Required action -
Starting with the line containing "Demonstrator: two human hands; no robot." and going on through the line containing "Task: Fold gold", return the lines of the data below exactly, and only those.

(Records contained in a dataset)

┌────────

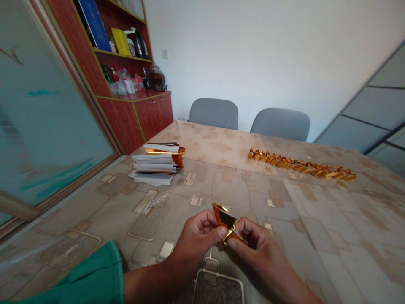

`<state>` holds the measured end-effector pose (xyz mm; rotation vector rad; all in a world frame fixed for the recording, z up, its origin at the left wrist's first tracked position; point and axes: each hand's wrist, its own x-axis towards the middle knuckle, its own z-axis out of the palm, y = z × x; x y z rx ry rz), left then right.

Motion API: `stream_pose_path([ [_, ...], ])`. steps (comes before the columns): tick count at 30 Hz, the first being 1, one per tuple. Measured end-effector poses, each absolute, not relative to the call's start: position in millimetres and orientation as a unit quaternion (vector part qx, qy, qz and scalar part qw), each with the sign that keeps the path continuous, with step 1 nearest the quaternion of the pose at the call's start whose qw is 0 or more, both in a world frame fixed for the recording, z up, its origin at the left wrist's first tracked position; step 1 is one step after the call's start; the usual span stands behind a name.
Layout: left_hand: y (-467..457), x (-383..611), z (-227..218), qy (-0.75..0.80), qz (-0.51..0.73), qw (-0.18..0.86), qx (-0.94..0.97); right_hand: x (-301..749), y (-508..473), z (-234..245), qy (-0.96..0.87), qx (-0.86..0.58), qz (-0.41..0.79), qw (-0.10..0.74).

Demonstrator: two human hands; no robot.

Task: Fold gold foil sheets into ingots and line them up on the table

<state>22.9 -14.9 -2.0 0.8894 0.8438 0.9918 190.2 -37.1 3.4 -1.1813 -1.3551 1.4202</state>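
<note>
A small folded piece of gold foil paper point(225, 217) is held between both hands above the near middle of the table. My left hand point(201, 232) pinches its left side with thumb and fingers. On the other side, my right hand point(255, 240) grips the lower right part, its thumb pressed near the bottom. The top of the foil flares into a dark, shiny pointed flap, while the lower part is squeezed narrow. My fingers hide some of its folds.
A stack of white-backed gold foil sheets point(155, 164) lies at the left of the patterned table point(177, 202). A long row of folded gold foil pieces point(300, 164) runs along the right. Two grey chairs point(213, 113) stand behind, with a red cabinet point(152, 112) at the back left.
</note>
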Motion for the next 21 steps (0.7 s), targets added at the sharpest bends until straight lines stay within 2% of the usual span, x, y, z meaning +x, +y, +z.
stream_pose_path([
  [14,-14.3,23.5,-6.5,0.376,0.446,0.701,0.410,185.5,-36.7,-4.4,-0.506,-0.467,0.557,0.464],
  [21,-13.5,19.0,-2.9,0.411,0.460,0.697,0.365,196.0,-30.3,0.1,-0.477,-0.417,0.632,0.446],
])
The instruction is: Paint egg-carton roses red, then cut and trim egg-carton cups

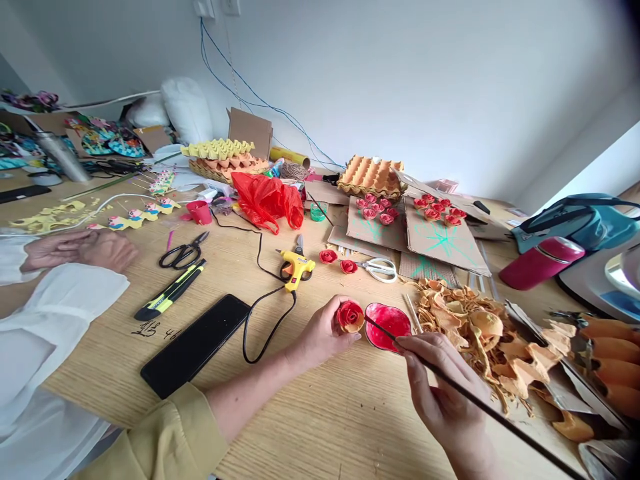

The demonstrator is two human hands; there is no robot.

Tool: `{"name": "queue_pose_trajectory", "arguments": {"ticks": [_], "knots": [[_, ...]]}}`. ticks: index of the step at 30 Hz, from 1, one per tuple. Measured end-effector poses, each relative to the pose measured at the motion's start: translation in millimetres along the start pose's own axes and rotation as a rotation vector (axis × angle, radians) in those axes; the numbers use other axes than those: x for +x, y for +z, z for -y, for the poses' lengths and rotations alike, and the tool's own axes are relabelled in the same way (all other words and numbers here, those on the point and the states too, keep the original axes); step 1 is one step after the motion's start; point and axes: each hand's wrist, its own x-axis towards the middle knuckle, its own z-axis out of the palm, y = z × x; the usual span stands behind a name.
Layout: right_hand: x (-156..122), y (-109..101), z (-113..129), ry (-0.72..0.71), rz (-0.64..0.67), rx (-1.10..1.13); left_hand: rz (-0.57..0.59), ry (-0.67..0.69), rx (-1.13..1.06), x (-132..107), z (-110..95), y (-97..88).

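My left hand (pixel 323 337) is closed around an egg-carton rose (pixel 350 317), red inside with bare orange on its lower outer petals. In my right hand (pixel 445 393) is a long dark paintbrush (pixel 470 395), pinched near its front end. The brush tip is at the right edge of the rose; whether it touches is hard to tell. Below the brush sits a small dish of red paint (pixel 380 337). Two more red roses (pixel 349 267) lie beyond my left hand, beside white-handled scissors (pixel 381 269).
Torn egg-carton scraps (pixel 450 313) pile up at the right, near a pink bottle (pixel 543 263). Cardboard pieces (pixel 445 247) carry several red roses. A yellow glue gun (pixel 297 269), black phone (pixel 195 343) and utility knife (pixel 173 290) lie left. Another person's hands (pixel 83 250) rest at far left.
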Motion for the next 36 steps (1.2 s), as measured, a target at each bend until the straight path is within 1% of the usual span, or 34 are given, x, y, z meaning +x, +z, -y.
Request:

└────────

Result -
Demonstrator: two human hands; no robot.

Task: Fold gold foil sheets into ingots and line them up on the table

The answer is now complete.